An automated phonetic/phonemic transcriber supporting English, German, and Danish. Outputs transcriptions in the International Phonetic Alphabet IPA or the SAMPA alphabet designed for speech recognition technology.

The tool is lexicon-free and is based purely on predictive modelling derived from decision analysis. It is 100 % data-driven, i.e. the underlying decision tree has been generated automatically from data containing orthographic forms and their phonemic counterparts [1].

The transcription tool is not error free. For "normal" native words it mostly produces correct results, however for words of foreign origin, some proper names, abbreviations etc. it often fails. Other systems resort to hybrid solutions where a lexicon with "exceptions" is combined with predictive mapping based on decision trees, neural networks, or similar technologies.

[1] The data-driven, predictive model is suited only for languages with alphabetic orthografies (where one grapheme largely corresponds to one phone). This excludes languages like Chinese (with a syllable based orthography) and Hebrew (consonantal orthography).
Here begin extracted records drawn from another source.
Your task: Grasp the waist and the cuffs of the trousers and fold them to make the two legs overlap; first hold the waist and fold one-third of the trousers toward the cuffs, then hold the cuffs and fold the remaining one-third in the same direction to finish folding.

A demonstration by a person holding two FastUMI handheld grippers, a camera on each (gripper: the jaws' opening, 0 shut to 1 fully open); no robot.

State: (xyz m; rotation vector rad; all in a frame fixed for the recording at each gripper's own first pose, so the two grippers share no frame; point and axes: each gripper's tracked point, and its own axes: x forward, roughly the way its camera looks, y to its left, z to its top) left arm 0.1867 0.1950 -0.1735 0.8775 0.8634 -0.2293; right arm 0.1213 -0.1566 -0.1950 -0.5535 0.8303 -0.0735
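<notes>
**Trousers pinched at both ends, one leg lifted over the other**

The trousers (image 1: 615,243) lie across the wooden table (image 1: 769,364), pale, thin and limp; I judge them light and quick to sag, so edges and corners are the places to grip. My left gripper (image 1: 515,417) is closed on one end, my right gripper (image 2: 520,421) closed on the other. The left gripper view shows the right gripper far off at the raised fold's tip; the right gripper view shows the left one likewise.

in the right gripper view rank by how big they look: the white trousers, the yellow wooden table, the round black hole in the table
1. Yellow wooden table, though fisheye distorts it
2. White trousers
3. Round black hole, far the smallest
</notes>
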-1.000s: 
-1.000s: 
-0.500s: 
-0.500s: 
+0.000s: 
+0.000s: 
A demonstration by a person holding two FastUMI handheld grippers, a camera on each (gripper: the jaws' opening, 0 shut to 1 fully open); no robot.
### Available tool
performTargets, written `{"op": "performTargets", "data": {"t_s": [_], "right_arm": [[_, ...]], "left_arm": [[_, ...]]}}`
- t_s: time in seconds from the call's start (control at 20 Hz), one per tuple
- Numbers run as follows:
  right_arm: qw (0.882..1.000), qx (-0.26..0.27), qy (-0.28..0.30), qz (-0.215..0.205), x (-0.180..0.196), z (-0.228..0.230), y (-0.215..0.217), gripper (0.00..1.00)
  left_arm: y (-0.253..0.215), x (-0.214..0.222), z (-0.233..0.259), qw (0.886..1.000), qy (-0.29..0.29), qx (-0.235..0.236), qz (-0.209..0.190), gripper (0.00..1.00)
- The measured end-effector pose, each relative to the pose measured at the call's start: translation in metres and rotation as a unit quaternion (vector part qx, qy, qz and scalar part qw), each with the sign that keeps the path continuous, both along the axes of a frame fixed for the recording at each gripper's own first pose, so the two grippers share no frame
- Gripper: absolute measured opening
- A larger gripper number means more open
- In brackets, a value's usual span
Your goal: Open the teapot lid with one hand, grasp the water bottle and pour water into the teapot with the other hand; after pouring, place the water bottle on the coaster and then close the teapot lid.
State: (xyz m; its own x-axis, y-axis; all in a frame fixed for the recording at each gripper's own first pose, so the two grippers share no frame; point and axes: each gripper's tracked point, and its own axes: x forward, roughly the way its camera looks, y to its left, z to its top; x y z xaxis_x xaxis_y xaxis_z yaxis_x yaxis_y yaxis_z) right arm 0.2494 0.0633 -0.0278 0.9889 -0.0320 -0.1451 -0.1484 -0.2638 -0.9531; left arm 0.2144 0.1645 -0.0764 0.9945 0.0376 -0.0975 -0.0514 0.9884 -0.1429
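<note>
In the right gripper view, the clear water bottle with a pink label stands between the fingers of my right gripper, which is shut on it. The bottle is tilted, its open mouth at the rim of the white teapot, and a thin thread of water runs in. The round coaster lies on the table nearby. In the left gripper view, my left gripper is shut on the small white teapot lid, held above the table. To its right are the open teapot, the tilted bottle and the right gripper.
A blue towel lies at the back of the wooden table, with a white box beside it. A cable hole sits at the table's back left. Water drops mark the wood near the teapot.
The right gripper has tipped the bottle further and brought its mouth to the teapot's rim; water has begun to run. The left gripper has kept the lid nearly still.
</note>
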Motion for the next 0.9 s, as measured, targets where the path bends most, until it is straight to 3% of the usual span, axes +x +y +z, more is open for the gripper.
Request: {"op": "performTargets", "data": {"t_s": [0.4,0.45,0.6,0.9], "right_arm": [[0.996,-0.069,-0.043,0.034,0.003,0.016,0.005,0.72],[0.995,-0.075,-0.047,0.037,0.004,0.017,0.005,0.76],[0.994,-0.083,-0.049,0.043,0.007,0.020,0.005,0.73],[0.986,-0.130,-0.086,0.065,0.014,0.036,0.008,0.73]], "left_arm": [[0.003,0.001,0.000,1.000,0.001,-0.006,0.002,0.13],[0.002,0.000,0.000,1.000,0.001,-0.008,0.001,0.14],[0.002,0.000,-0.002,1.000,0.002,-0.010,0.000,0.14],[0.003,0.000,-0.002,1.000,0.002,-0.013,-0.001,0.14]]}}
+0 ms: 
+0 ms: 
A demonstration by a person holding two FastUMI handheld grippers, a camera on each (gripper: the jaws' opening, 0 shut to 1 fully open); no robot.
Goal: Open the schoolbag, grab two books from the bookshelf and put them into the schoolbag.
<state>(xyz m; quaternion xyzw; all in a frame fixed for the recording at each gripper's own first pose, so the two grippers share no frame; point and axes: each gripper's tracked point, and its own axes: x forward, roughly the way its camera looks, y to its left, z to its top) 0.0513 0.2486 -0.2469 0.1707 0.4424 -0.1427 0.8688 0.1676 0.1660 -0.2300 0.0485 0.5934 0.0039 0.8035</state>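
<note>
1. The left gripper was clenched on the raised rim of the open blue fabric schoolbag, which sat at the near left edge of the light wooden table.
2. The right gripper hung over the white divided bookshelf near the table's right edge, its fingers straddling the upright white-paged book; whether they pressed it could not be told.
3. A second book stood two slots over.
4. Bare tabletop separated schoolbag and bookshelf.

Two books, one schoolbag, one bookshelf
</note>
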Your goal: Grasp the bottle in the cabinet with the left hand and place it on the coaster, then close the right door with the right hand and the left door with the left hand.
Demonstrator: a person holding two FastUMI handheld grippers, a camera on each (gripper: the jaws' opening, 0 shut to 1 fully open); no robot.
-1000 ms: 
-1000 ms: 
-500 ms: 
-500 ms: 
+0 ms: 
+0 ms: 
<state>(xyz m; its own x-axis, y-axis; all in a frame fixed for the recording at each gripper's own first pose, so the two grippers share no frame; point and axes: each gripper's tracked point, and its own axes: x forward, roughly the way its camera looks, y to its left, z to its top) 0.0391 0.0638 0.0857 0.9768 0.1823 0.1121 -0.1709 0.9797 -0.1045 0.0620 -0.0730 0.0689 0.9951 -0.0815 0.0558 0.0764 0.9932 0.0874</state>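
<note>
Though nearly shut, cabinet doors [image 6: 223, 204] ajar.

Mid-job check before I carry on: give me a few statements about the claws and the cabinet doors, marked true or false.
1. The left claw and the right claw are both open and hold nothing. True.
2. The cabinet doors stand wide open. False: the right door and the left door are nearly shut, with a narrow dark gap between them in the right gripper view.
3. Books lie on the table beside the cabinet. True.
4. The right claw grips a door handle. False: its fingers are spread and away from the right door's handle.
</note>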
Moreover, for languages with alphabetic orthographies the problem of mapping graphemic symbols to phonemic ones does not have equal complexity. There are extremely "easy" languages like Turkish where the problem largely can be solved simply by substituting orthographic symbols with phonemic ones without considering the context. And there are "difficult" languages like Danish where certain historical sound changes (weakening of plosives and lowering of vowels in certain contexts etc.) have resulted in a complex relation between orthography and pronunciation.